And this is the list by UN statistical division (urban areas included):

Tokyo Japan 35,0
Mexico City Mexico 18,7
New York United States of America 18,3
São Paulo Brazil 17,9
Mumbai (Bombay) India 17,4
Delhi India 14,1
Calcutta India 13,8
Buenos Aires Argentina 13,0
Shanghai China 12,8
Jakarta Indonesia 12,3
Los Angeles United States of America 12,0
Dhaka Bangladesh 11,6
Osaka-Kobe Japan 11,2
Rio de Janeiro Brazil 11,2
Karachi Pakistan 11,1
Beijing China 10,8
Cairo Egypt 10,8
Moscow, Russian Federation 10.5
*Metro Manila Philippines 10,4*[/B]
Lagos Nigeria 10,1

I noticed one more error: Metro Manila surely has more than 10m as its *urban area* population. Statisticians are often misled by the name of Metro Manila. It is NOT the metropolitan area of Manila nor its urban area. Metro Manila is equivalent to Greater London or NYC proper (minus all the suburbs). This terminology was introduced in 1975, simply to distinguish Manila city (equivalent to say, Westminster or Manhattan) from greater Manila. It has nothing to do whatsoever with "metropolitan area" as defined by Wikipedia. The urban and metro areas of Manila are in fact much larger than what is included in the UN's figure - which was simply copied from the Philippine census count for "Metro Manila" without anyone bothering to analyse it. The real figure is probably close to 16m. 
I wouldn't be surprised if they treated Seoul's figures in the same way....


----------



## Bikaner (Jan 11, 2005)

A megacity is a city with population of more than 10 million and nothing else. 
Mumbai, New Delhi and Kolkata (Calcutta) definitely qualify.


----------



## spotila (Oct 29, 2004)

MSN Messenger is temporarily unable to play the wink you sent. Please try again later.


----------



## Maverick (Nov 26, 2005)

saigon_monsooner said:


> According to GoogleEarth tm,I would consider those followings, in term of urban sprawl area:
> 
> San Francisco
> Washington DC-Philadelphia-New York-Boston (big!)
> ...


Sorry but you have to be having a laugh including Houston in that list. It's a medium sized city and doesn't deserve to be there. For comparison, I'll compare it to Manchester, which is one of the two cities I live in.

Houston (a city):
Area: 1,558.4km²
Urban population: 2,012,626
Density: 1,301.8/km²

Greater Manchester (technically not a city, but it is in reality):
Area: 1,276 km²
Urban population: 2,539,100
Density: 1,990/km²

If Houston is a "megacity" then so are Manchester and Birmingham, meaning the UK would have three. Including Houston is a ridiculous claim.


----------



## pricemazda (Feb 14, 2004)

@Metropolitan where are you getting your London stats, you seem to be justing making them up while only providing references for Paris. 

Greater London as defined by its political boundary is 8 million. The continuous urban area is 12 million, its Metro area is 18 million. 

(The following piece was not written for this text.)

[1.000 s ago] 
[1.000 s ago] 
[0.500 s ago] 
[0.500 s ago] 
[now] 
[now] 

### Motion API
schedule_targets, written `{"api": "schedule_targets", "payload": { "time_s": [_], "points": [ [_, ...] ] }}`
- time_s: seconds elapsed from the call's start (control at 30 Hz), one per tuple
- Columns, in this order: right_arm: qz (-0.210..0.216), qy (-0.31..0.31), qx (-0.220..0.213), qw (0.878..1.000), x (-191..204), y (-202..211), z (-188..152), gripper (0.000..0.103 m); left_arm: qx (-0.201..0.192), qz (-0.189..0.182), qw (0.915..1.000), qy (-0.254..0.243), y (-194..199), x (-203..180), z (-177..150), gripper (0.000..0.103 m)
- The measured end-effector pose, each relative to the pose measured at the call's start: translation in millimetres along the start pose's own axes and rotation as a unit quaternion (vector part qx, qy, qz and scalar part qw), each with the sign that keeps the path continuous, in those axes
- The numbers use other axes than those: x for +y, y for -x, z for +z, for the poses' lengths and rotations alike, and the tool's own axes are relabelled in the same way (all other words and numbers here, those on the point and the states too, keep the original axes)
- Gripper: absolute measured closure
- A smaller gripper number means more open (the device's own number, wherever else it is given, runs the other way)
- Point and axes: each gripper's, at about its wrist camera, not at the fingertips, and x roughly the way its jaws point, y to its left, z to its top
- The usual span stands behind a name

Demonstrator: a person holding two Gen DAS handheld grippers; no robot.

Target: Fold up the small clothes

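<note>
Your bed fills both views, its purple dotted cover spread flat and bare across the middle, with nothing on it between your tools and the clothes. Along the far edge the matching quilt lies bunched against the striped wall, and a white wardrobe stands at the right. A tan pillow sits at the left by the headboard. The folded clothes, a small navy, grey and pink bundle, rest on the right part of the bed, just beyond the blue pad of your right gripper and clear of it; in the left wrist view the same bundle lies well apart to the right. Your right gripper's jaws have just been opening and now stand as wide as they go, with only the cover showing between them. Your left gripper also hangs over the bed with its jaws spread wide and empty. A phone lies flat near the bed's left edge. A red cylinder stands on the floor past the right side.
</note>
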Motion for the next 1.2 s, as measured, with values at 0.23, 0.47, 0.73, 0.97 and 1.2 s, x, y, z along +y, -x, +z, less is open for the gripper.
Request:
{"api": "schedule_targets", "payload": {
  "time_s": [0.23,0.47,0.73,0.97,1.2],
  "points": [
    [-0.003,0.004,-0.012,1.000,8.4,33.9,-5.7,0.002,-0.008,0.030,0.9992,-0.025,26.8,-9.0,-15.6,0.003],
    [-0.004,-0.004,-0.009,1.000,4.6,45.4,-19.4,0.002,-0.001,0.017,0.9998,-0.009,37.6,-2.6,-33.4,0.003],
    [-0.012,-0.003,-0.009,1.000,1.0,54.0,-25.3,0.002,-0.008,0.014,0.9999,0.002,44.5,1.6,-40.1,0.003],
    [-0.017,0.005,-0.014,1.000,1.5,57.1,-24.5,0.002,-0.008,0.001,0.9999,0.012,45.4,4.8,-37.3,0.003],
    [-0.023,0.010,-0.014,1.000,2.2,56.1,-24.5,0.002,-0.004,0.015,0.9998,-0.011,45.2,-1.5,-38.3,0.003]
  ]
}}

But on density issues people should remember that 30% of the Greater London area is made up of open space.


----------



## drfeelgood17 (Oct 5, 2005)

^^Pricemazda, I think he (or she??, sorry I'm new to this thread) got them from the 2000 Census figures which tell us that London's urban area population is around 8.5m (not much bigger than Greater London's). However, the Census website does admit that this is not a "definitive" measure of urban area, and that other such measures exist, which could yield a very different figure. Also the UK Census uses 50 metres of continuous build-up as a measure, while most other EU countries like France use 200 metres, so their criteria for urban areas is less strict and they have more leeway. In most other sources I've seen 12 or even 13m is given as London's urban population. The GLA has 18m as London's metropolitan population. Since Metropolitan only gave us the map of the Paris urban area it's difficult to make any comparisons with London's. Also, as Metropolitan was saying, even if Paris's urban area is bigger, London's Metropolitan LOL area is certainly bigger, whatever measure you use. Anyway, if you look at the bigger picture, I think these comparisons are pretty much meaningless. London and Paris might be the biggest cities in Europe, but worldwide, they often don't even make it to the Top 10 lists.


----------



## pricemazda (Feb 14, 2004)

Well this depends on what measure you use, the US figures use very broad criteria and if the same criteria were to be used in Europe cities would include for example almost the whole of The Netherlands. 

So doing these comparisons is pretty pointless.


----------



## Cyril (Sep 11, 2002)

^^ sure but thanks to its metro area 18 million figure, London can boast being one of the top 5 largest cities in the world, which Paris just cannot.


----------



## pricemazda (Feb 14, 2004)

Nick Taylor is the man to ask about these figures, he has data on London using the French INSEE methods and they still put London ahead of Paris. 

London is the largest city in the EU and it can certainly be argued between London and Moscow to the biggest city in Europe.

For Istanbul you can only really include the european side for being in europe.


----------



## GNU (Nov 26, 2004)

pricemazda said:


> Nick Taylor is the man to ask about these figures, he has data on London using the French INSEE methods and they still put London ahead of Paris.
> 
> London is the largest city in the EU and it can certainly be argued between London and Moscow to the biggest city in Europe.
> 
> For Istanbul you can only really include the european side for being in europe.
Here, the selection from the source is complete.